Tymczasem dla Victorii Alonso z Marvela przybycie Gomeza do MCU jako pierwszego superbohatera LGBTQ+ Latina jest również dla niej doniosłą okazją.
„To by oznaczało, że trochę lepiej rozumiem osobę, którą jestem, a to, że dorastam, nie było niewidoczne” – wyjaśniła.„Mam nadzieję, że dzisiaj – jako mały prezent od grupy filmowców, którzy chcą opowiadać wspaniałe historie – jeśli są jakieś dzieciaki myślące choćby w minimalnym stopniu, że ich życie nie jest tego warte, mogę szczerze powiedzieć, że ich życie jest warte to i będziemy świętować z nimi.”
Odkąd stał się Ameryką Chavez, Xochitl Gomez uczy się od różnych weteranów Marvela
Bycie nowym aktorem w MCU może wiązać się z dużą presją, zwłaszcza gdy trzeba dzielić duży ekran z takimi osobami, jak nominowana do Oscara Cumberbatch i nominowana do Emmy Elizabeth Olsen.
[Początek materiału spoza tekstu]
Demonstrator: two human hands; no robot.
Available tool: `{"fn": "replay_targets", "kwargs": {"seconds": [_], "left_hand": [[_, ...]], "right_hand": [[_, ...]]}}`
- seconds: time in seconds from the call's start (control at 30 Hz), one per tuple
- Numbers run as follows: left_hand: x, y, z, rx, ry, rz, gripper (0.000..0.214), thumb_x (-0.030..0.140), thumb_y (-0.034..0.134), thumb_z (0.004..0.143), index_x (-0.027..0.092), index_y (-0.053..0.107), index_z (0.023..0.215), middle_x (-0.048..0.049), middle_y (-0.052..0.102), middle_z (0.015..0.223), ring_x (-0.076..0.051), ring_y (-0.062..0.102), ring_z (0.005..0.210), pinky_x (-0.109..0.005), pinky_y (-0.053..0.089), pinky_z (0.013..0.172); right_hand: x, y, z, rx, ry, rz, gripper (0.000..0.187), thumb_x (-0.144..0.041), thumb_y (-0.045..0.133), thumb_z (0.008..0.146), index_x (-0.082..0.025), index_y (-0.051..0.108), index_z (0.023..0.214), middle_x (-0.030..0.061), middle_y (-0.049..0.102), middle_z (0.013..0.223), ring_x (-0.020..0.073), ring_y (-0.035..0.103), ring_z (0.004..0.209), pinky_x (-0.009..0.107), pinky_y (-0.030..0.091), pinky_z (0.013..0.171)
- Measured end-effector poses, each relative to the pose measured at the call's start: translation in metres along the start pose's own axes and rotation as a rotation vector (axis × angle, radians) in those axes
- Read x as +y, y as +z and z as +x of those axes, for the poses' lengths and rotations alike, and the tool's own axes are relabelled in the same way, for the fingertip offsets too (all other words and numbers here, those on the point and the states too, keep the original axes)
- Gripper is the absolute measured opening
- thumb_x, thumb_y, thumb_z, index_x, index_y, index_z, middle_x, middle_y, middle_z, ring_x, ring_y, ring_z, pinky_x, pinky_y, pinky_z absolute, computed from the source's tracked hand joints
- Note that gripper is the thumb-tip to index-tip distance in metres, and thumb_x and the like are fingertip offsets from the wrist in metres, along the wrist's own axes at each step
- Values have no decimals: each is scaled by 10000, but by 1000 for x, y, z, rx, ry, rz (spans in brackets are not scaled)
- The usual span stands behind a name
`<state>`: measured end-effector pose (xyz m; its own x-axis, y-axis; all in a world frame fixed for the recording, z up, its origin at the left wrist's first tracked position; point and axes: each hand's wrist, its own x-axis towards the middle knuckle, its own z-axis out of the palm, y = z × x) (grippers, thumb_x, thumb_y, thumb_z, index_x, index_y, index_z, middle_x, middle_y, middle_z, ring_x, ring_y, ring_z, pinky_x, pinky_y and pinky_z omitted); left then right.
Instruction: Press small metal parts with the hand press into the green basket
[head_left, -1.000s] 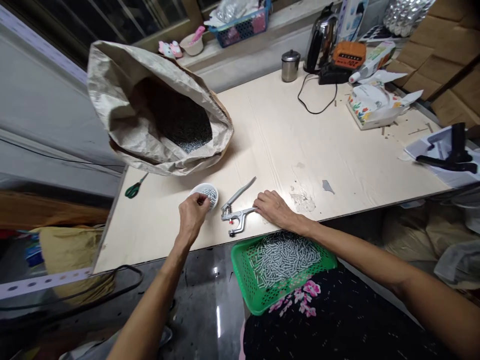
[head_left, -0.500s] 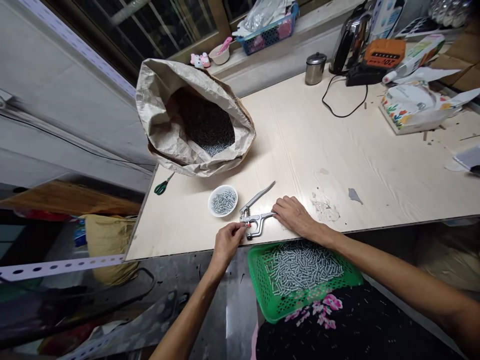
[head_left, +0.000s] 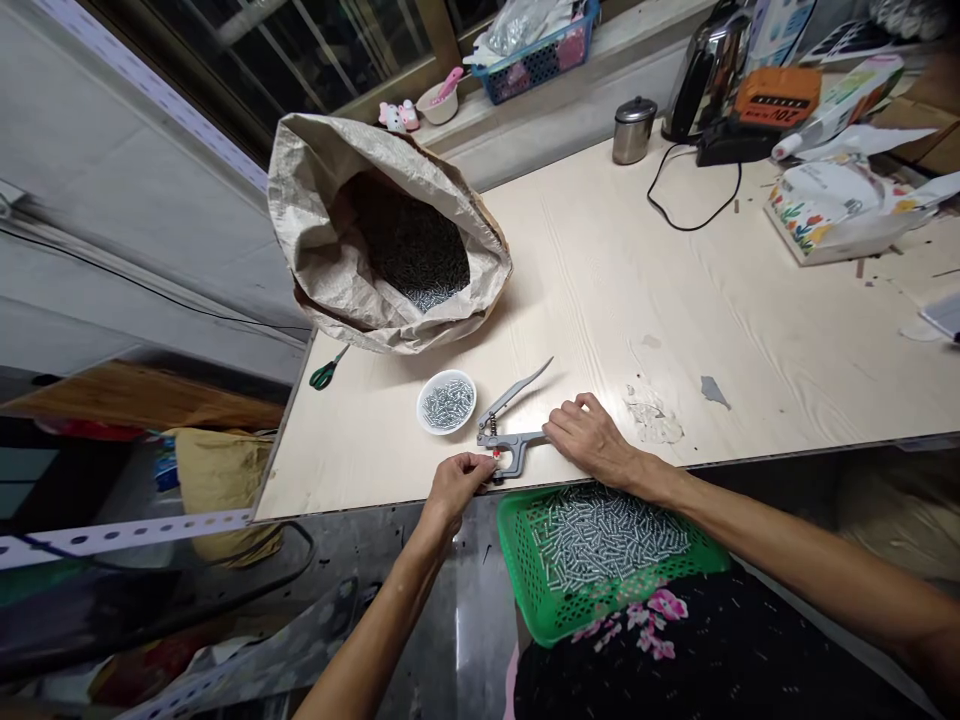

Na szczęście dla aktorki MCU zawsze miało bardzo sprzyjające środowisko. A w przypadku Gomez zabrała swoją kolejkę od Olsena, który zachęcił ją do zabrania głosu.
„Lizzie powiedziała mi, żebym nigdy się nie wstydził i przekazywał moje opinie i sugestie, że Marvel naprawdę ma na myśli to, kiedy mówią, że chcą twojego wkładu. Zdecydowanie przyjąłem tę radę”- powiedział Gomez. „Mam obsesję na punkcie szczegółów. Włączyłem się w moją postać i było to naprawdę satysfakcjonujące, gdy zobaczyłem, jak moja opinia pojawia się na scenie.”
Tymczasem inne gwiazdy filmu również chwalą Gomeza. Obejmuje to Benedicta Wonga, który niedawno zagrał w Shang-Chi i Legendach dziesięciu pierścieni oraz Spider-Man: No Way Home.
„Dla kogoś tak młodego, aby dołączyć do MCU w wieku 14 lat, pełne uznanie dla Xochitl” – zauważyła weteran MCU. „Jak każdy byłby, na początku w reflektorach był królik, ale wyrosła i wyrosła na tę niesamowitą postać, którą wszyscy zobaczą”.
Podążając za Doktorem Strangem w Multiverse of Madness, nie jest jasne, kiedy fani mogą spodziewać się następnego spotkania z Ameryką Chavez. To powiedziawszy, film (lub serial) solo jest zawsze możliwy. „Nie tylko mam na to nadzieję, ale kibicuję” – przyznał Alonso. "Wszystko we właściwym czasie." A jeśli chodzi o to, co teraz robi Ameryka, Gomez dokuczał: „Ameryka żyje swoim najlepszym życiem.”